*DATA SECTION:*
/---

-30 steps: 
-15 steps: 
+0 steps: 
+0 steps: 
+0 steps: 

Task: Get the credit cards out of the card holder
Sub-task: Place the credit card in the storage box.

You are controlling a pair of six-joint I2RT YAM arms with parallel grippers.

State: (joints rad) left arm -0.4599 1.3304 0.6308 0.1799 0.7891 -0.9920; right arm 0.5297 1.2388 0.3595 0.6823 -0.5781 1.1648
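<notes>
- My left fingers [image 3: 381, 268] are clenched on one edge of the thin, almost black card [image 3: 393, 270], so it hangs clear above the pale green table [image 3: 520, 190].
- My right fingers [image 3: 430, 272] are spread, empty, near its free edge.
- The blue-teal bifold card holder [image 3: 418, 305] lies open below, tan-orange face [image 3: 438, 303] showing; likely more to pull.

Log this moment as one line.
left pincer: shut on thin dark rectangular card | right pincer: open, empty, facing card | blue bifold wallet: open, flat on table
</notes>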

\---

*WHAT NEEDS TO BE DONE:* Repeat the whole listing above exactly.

*EXERCISE RESPONSE:*
-30 steps: 
-15 steps: 
+0 steps: 
+0 steps: 
+0 steps: 

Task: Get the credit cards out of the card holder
Sub-task: Place the credit card in the storage box.

You are controlling a pair of six-joint I2RT YAM arms with parallel grippers.

State: (joints rad) left arm -0.4599 1.3304 0.6308 0.1799 0.7891 -0.9920; right arm 0.5297 1.2388 0.3595 0.6823 -0.5781 1.1648
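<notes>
- My left fingers [image 3: 381, 268] are clenched on one edge of the thin, almost black card [image 3: 393, 270], so it hangs clear above the pale green table [image 3: 520, 190].
- My right fingers [image 3: 430, 272] are spread, empty, near its free edge.
- The blue-teal bifold card holder [image 3: 418, 305] lies open below, tan-orange face [image 3: 438, 303] showing; likely more to pull.

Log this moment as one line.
left pincer: shut on thin dark rectangular card | right pincer: open, empty, facing card | blue bifold wallet: open, flat on table
</notes>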

This exercise requires no additional output.